Kontrak Dengan Dewa Pengangguran

slya
Chapter #6

Bab 6: Hari Tanpa Dewa

Pagi itu, Dara terbangun dengan perasaan janggal. Udara di kamarnya lebih dingin dari biasanya, meski jendela tertutup rapat. Ia meraba lehernya, mencari benda yang tak pernah lepas sejak malam kontrak itu terjadi—kalung kecil berbentuk awan hitam, tempat Kumo biasa bersembunyi.

Tapi... kosong.

“...Kumo?”

Tidak ada jawaban.

Biasanya, sejak Dara bangun, suara malas Kumo sudah langsung terdengar. Entah mengomel soal manusia yang terlalu ambisius, atau minta dibuatin mi instan sebagai ‘upeti pagi’.
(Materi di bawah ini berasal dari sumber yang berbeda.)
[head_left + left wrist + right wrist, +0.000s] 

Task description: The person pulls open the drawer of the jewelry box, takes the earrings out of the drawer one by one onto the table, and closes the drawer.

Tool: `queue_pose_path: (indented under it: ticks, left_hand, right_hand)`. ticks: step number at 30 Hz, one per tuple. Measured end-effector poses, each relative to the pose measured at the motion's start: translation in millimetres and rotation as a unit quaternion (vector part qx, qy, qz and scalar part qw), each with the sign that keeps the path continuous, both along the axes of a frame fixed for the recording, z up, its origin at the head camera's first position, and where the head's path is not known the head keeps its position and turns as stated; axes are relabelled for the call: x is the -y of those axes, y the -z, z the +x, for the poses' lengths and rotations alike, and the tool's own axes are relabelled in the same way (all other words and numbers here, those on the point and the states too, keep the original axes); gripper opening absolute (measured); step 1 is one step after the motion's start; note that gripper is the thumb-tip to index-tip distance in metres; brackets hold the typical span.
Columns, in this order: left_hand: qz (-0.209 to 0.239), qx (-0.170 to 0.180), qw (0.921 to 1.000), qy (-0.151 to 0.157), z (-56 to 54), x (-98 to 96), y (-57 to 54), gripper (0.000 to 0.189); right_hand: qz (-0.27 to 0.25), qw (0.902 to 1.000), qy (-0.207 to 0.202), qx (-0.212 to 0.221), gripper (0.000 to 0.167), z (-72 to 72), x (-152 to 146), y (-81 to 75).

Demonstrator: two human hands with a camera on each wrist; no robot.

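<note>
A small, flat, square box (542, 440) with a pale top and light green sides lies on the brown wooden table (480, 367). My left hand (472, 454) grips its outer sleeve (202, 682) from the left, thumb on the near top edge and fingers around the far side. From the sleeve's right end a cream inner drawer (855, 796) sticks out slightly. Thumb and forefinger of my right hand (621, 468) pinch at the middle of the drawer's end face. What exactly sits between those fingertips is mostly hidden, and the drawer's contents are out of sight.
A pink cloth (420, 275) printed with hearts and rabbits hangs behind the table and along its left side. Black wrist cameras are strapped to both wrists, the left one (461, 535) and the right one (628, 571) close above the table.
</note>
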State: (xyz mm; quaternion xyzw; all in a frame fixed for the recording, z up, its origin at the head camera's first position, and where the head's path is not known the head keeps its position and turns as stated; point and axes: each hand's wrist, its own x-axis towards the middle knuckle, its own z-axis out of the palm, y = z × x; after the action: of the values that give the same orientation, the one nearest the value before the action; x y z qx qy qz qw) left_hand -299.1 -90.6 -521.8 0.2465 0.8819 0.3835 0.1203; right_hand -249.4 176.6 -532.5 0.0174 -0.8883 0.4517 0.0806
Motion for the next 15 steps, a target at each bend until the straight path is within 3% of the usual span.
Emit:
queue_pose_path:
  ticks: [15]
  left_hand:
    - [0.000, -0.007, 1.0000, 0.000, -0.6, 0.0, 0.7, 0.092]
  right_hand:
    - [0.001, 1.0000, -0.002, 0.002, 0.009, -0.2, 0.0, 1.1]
Dara duduk tegak. Ia membuka laci, memanggil-manggil Kumo dari dalam tas, bahkan menyentuh simbol kontrak di bukunya. Tapi tak ada reaksi. Seolah... kontrak mereka terputus.

“Kumo... lo di mana?”

Tak ada respon. Tak ada suara. Bahkan hawa magis samar yang biasa menyelubungi kamar Dara kini lenyap total.

---

Kampus pagi itu tetap sibuk seperti biasa. Mahasiswa lalu-lalang, kantin penuh aroma gorengan dan kopi sachet. Tapi dunia Dara terasa sepi.

Di kelas, ia tak bisa konsentrasi. Bayangan tentang “dimensi antara” dan simbol tiga mata terus menghantuinya. Lebih dari itu—hilangnya Kumo membuatnya sadar betapa selama ini ia bergantung pada si dewa pengangguran itu, meskipun Kumo selalu sok malas.

“Tanpa dia... gue kayak nyemplung sendirian ke jurang yang gak gue ngerti seberapa curam dan terjalnya jurang itu," gumam Dara lirih.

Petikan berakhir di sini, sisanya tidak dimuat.